“How are the tenants getting on?” asked Lady Paton, taking from the table a soft mass of white wool, and beginning to knit. She was one of those women whose hands are always uselessly and prettily busy.

“Mary and I drove past the cottages yesterday—I wish you had come, dear—you would have liked to see them. So pretty they are, among their orchards, with such beautiful gardens full of flowers.”

“Yes, don’t they look well?” said Perior, much pleased. “I am trying to get the people to devote themselves to fruit and flower growing. It pays well.”

“And do the cottages themselves pay?” Camelia inquired mischievously. “I hear that, asking the ridiculous rents you do, you need never expect to make the smallest profit—or even get back the capital expended.”

“Thank Heaven the money-making epoch of my life is over,” said Perior, folding his arms and looking at her rather defiantly.

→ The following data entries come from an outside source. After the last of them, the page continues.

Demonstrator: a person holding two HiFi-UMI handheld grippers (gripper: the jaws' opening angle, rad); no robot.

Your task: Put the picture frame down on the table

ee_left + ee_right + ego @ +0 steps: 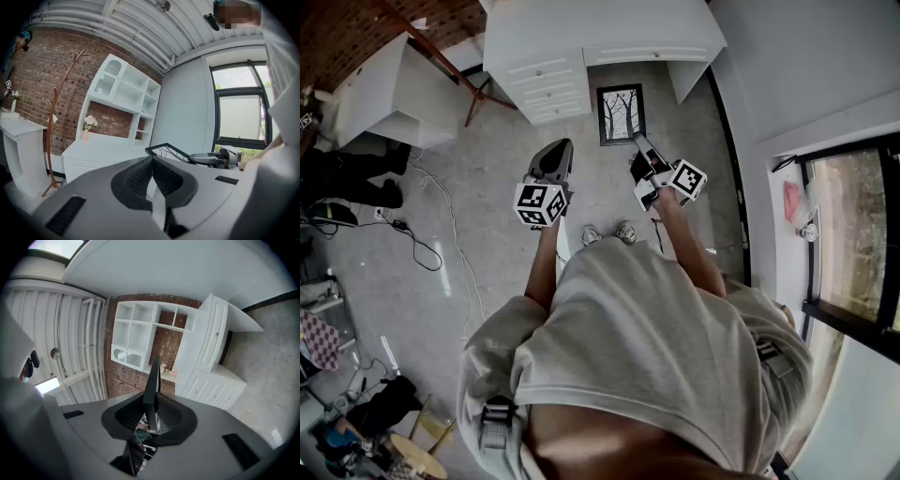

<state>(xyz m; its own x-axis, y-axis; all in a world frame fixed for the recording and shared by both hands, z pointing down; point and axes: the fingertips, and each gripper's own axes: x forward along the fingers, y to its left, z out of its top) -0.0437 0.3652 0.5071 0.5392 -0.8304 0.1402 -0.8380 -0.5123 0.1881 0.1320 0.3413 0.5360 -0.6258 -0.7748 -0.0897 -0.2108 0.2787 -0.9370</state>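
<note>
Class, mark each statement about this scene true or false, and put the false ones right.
1. The right gripper is shut on the black picture frame showing bare trees. True.
2. The left gripper grips the frame too. False: its jaws are together with nothing between them.
3. The frame lies flat on the white desk with drawers. False: the right gripper holds it up in the air.
4. A curved wooden coat stand stands before the brick wall. True.
</note>
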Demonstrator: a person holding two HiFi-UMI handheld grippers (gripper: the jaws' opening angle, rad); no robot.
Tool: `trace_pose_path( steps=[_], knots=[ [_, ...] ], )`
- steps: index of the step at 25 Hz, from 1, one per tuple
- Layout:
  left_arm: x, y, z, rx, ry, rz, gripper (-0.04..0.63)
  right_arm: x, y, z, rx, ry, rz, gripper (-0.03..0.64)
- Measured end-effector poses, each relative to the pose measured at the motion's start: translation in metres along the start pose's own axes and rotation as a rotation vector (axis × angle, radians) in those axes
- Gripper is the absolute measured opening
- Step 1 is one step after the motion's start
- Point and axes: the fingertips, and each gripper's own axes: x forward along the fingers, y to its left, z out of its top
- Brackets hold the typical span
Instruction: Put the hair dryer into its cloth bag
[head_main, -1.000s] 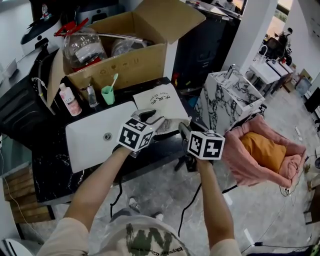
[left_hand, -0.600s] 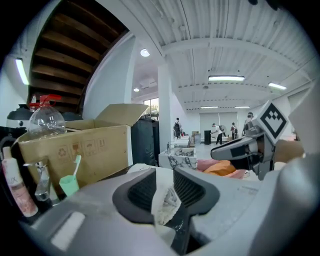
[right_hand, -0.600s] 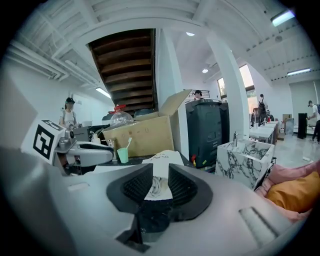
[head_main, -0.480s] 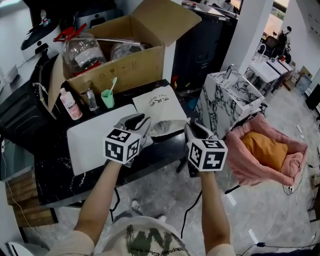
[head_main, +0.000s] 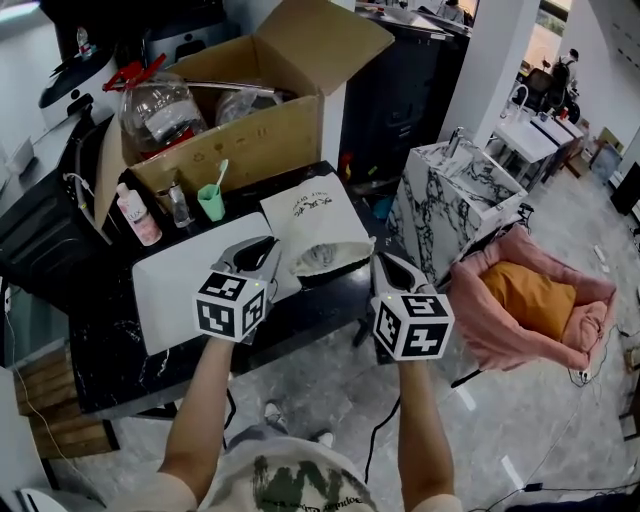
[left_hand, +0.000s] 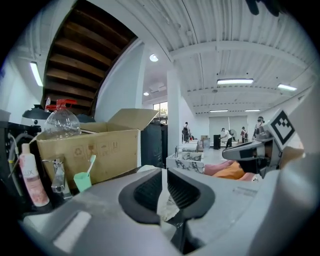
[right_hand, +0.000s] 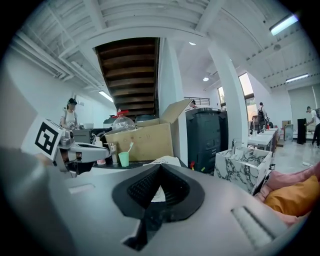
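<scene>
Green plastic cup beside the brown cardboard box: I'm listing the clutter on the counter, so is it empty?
No, a toothbrush stands tilted inside the green plastic cup, its head poking above the rim.

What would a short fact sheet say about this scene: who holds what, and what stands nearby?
Left tongs: jaws just closed, pinching the mouth of the cloth bag
Right tongs: jaws just closed on the mouth's other side
Inside bag: something grey, hard to identify
Behind bag: cardboard box, green cup with toothbrush
</scene>
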Motion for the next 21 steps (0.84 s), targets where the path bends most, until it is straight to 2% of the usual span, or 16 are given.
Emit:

“But what blasphemy against political economy! Cottages that don’t pay! It’s very immoral, Alceste. It is feminine. You are pauperizing your tenants.”

“I don’t at all disbelieve that a little infusion of femininity into political economy would be a very good thing. Besides, the cottages will pay in the end.”

“The rents are lower than the lowest in the village. Lord Haversham was telling me about it yesterday.”

“Oh, Haversham!” laughed Perior.

“He was very plaintive. Said that times were hard enough for landlords as it was, without your charitable visionaries and your socialistic theories.”